ACTION ITEM: When the line containing "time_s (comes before" is found in the data below, copy it and each line after it through the line containing "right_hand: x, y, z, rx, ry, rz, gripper", exactly and with no others.
======== LISTED RECORDS ========
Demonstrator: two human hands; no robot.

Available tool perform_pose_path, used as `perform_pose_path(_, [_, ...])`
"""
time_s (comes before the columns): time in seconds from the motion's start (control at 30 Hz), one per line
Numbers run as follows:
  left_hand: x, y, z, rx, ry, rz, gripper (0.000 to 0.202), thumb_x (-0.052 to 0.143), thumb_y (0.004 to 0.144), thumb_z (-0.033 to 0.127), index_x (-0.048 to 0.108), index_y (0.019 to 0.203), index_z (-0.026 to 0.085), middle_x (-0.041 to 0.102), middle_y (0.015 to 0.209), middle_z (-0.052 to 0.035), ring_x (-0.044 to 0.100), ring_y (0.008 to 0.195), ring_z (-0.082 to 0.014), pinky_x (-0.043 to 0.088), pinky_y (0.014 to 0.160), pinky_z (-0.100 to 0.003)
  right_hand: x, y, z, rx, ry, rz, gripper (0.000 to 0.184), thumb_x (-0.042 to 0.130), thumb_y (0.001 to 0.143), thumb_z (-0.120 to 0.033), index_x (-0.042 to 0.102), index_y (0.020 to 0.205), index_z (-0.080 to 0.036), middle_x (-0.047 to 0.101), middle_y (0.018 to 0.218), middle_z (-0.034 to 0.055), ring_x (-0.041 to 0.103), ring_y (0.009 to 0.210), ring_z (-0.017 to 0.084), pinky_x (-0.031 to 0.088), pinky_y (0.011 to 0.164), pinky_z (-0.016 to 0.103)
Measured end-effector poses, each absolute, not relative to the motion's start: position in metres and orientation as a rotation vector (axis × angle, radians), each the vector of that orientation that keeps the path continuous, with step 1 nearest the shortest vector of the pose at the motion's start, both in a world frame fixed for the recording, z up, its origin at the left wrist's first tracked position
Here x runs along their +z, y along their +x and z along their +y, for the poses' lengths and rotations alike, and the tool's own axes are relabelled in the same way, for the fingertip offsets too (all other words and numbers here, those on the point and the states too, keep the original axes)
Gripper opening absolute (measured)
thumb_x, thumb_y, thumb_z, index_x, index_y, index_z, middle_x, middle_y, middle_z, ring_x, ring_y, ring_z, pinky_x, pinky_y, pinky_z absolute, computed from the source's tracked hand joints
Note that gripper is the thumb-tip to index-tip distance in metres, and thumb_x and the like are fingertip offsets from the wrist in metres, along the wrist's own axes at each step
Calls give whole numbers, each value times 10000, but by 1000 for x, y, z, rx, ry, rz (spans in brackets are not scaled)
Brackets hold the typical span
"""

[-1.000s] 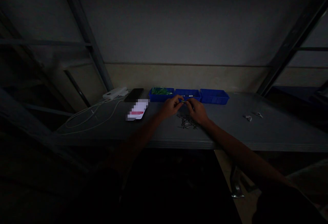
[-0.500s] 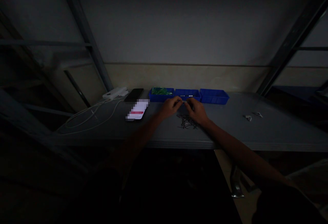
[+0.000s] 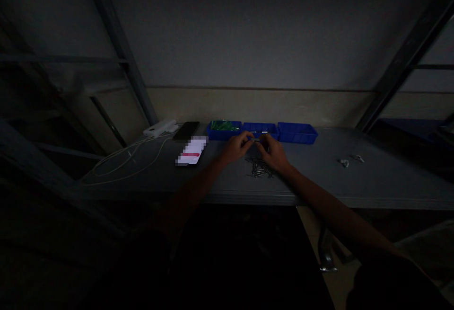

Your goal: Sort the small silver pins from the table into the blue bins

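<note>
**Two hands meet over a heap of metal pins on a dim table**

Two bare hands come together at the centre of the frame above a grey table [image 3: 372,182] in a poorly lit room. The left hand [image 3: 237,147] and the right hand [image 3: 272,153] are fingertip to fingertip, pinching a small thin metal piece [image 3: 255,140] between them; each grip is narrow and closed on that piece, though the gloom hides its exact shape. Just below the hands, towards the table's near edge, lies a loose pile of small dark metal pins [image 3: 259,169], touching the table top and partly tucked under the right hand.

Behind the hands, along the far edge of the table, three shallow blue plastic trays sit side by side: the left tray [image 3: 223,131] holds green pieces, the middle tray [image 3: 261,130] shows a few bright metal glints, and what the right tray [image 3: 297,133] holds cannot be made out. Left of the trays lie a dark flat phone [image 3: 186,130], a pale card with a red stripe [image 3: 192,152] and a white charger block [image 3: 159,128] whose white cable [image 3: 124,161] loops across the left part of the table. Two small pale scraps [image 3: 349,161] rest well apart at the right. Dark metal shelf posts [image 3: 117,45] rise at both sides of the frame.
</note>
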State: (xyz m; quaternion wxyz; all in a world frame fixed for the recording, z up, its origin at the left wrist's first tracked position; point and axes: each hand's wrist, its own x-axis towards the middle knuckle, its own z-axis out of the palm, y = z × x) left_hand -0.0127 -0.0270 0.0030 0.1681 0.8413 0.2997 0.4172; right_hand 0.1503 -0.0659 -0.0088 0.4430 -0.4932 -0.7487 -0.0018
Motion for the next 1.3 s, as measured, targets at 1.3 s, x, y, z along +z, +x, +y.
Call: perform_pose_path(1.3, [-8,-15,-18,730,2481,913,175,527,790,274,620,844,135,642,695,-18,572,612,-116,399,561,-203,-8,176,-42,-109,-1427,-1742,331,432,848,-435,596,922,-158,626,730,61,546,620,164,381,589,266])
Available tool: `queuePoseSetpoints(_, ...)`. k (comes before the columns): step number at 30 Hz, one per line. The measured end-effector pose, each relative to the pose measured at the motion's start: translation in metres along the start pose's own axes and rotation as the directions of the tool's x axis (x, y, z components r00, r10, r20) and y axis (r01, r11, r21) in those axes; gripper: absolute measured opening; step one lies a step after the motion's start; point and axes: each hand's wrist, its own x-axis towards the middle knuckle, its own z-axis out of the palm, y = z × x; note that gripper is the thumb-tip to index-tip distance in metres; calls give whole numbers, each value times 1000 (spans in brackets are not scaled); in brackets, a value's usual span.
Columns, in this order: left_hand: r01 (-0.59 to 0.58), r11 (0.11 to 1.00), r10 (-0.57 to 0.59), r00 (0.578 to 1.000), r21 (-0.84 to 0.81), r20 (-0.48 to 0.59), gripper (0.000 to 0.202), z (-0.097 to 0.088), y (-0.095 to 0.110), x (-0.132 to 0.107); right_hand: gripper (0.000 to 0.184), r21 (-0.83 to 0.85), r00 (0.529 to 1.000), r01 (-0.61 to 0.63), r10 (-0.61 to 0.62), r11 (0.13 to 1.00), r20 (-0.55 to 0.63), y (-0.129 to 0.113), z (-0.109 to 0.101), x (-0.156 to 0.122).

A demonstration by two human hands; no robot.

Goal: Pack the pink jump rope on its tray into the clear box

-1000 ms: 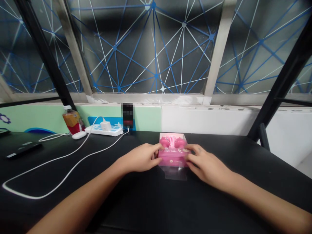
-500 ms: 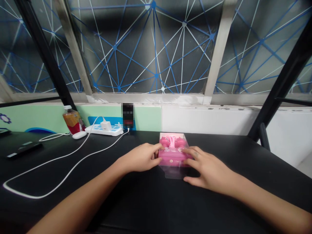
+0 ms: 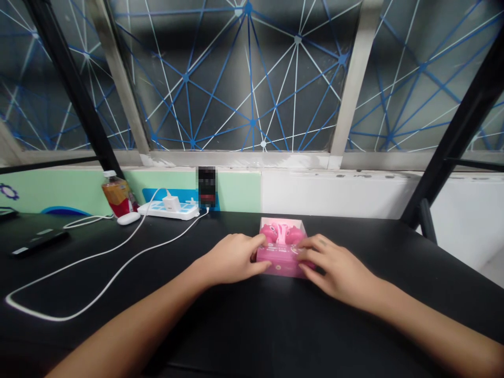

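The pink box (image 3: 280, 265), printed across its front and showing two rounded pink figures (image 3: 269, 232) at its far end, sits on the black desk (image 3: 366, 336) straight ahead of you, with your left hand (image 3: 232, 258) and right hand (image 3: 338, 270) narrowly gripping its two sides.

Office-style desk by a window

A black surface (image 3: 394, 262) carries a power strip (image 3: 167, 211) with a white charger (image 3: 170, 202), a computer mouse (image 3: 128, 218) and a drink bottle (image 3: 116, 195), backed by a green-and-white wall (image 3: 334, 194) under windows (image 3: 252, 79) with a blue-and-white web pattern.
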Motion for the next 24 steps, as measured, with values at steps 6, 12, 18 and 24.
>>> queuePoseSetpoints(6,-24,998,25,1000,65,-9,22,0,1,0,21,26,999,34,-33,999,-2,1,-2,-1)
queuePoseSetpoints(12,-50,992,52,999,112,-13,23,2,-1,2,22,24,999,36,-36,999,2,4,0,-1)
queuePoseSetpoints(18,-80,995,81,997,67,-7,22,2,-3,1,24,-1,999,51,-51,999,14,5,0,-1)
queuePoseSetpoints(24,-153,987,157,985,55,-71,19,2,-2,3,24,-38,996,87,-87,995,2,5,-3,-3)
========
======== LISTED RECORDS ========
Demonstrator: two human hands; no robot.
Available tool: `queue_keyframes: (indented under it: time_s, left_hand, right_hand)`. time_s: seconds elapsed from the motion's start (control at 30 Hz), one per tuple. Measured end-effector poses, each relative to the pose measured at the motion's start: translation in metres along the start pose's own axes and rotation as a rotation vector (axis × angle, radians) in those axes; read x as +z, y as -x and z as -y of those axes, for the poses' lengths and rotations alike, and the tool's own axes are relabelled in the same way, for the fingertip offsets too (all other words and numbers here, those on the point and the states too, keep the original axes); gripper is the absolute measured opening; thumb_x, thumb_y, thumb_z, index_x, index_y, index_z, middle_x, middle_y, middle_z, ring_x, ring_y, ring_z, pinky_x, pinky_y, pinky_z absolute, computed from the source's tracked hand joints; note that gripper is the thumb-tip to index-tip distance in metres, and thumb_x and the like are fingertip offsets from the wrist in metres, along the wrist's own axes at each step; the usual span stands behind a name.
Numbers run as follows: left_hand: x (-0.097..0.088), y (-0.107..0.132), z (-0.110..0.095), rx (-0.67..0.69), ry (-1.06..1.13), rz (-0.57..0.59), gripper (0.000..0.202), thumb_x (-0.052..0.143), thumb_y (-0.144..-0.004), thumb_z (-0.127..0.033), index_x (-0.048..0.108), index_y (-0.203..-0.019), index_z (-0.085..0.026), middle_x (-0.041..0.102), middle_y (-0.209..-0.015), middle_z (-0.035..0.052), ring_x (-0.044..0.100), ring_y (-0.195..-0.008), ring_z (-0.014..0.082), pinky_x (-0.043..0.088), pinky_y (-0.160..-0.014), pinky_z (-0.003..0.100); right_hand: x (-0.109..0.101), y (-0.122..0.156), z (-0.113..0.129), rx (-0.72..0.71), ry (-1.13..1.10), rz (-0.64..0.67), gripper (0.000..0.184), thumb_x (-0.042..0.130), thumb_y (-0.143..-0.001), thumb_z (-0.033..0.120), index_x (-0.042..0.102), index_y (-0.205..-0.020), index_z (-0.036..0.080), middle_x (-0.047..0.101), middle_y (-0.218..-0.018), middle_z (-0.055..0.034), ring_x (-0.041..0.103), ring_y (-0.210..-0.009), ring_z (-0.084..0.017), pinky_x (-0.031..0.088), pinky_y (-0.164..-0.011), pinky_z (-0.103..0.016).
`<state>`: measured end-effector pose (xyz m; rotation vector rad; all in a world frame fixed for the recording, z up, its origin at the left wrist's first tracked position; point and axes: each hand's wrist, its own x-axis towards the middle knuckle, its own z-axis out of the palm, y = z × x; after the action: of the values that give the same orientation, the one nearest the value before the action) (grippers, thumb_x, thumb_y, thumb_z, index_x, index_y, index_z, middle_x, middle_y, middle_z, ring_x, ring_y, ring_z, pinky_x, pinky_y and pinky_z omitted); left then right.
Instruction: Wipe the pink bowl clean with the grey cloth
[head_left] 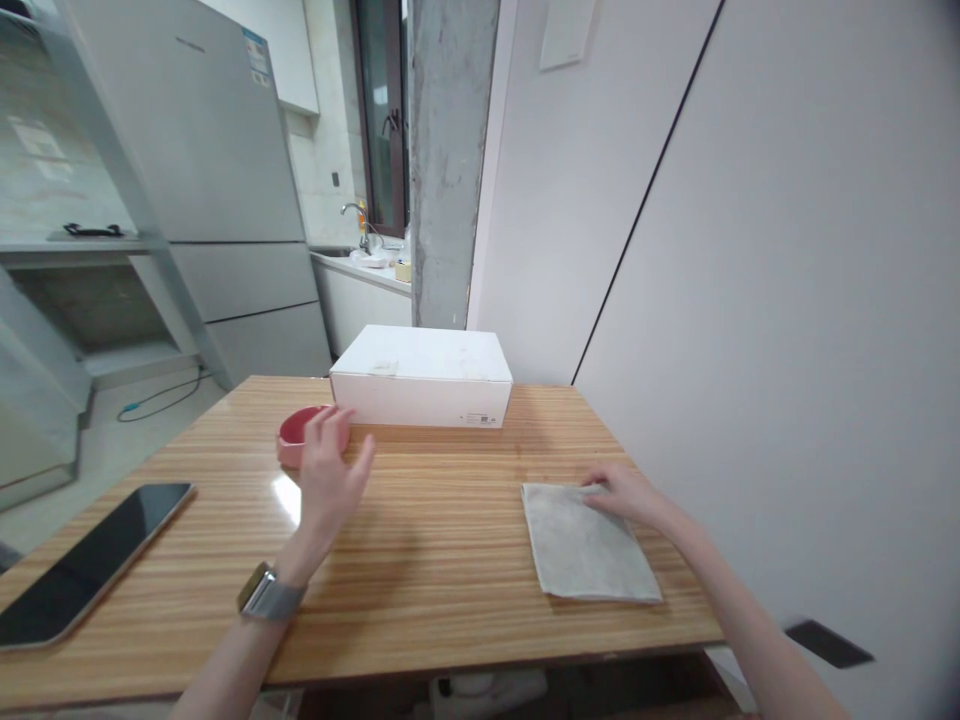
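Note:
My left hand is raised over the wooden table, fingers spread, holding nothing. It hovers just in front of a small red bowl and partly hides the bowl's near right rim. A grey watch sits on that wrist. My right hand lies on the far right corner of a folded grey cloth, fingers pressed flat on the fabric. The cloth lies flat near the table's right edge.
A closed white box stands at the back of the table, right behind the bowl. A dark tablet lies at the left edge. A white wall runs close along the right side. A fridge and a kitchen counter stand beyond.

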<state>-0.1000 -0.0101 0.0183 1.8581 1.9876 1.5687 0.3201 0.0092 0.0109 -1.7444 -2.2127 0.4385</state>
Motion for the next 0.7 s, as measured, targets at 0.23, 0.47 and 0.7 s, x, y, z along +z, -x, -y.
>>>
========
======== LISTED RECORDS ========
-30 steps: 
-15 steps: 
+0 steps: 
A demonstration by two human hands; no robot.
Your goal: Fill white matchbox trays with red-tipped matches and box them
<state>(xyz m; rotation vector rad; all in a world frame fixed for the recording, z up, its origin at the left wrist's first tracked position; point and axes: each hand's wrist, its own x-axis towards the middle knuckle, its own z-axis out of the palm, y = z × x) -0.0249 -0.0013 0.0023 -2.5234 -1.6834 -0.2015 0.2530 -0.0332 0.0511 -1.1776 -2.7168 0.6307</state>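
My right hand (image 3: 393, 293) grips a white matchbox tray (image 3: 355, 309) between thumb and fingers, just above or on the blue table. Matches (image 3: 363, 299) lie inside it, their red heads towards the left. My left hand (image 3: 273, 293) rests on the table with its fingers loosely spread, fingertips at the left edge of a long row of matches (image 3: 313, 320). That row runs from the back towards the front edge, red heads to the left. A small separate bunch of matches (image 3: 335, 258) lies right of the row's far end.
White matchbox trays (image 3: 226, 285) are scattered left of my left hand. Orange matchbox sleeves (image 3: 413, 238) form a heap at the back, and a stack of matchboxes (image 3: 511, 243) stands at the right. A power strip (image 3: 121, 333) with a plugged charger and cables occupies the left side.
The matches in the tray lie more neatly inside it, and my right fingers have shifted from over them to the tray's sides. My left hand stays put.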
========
SOLUTION:
time_s (comes before the columns): time in seconds from the motion's start (control at 30 Hz), one per line
Numbers run as follows:
  left_hand: x, y, z, rx, ry, rz, gripper (0.000 to 0.202), thumb_x (-0.052 to 0.143), thumb_y (0.004 to 0.144), thumb_z (-0.033 to 0.127), index_x (-0.048 to 0.108), index_y (0.019 to 0.203), index_z (-0.026 to 0.085), middle_x (-0.041 to 0.102), middle_y (0.015 to 0.209), middle_z (-0.052 to 0.035), ring_x (-0.044 to 0.100), ring_y (0.008 to 0.195), ring_z (-0.082 to 0.014), pinky_x (-0.043 to 0.088), pinky_y (0.014 to 0.160), pinky_z (-0.100 to 0.003)
  right_hand: x, y, z, rx, ry, rz, gripper (0.000 to 0.184), thumb_x (-0.042 to 0.130), thumb_y (0.001 to 0.143), thumb_z (-0.120 to 0.033), index_x (-0.042 to 0.102), index_y (0.020 to 0.205), index_z (-0.080 to 0.036), middle_x (-0.047 to 0.101), middle_y (0.018 to 0.218), middle_z (-0.034 to 0.055), ring_x (-0.041 to 0.103), ring_y (0.009 to 0.210), ring_z (-0.017 to 0.084), pinky_x (-0.031 to 0.088), pinky_y (0.011 to 0.164), pinky_z (-0.016 to 0.103)

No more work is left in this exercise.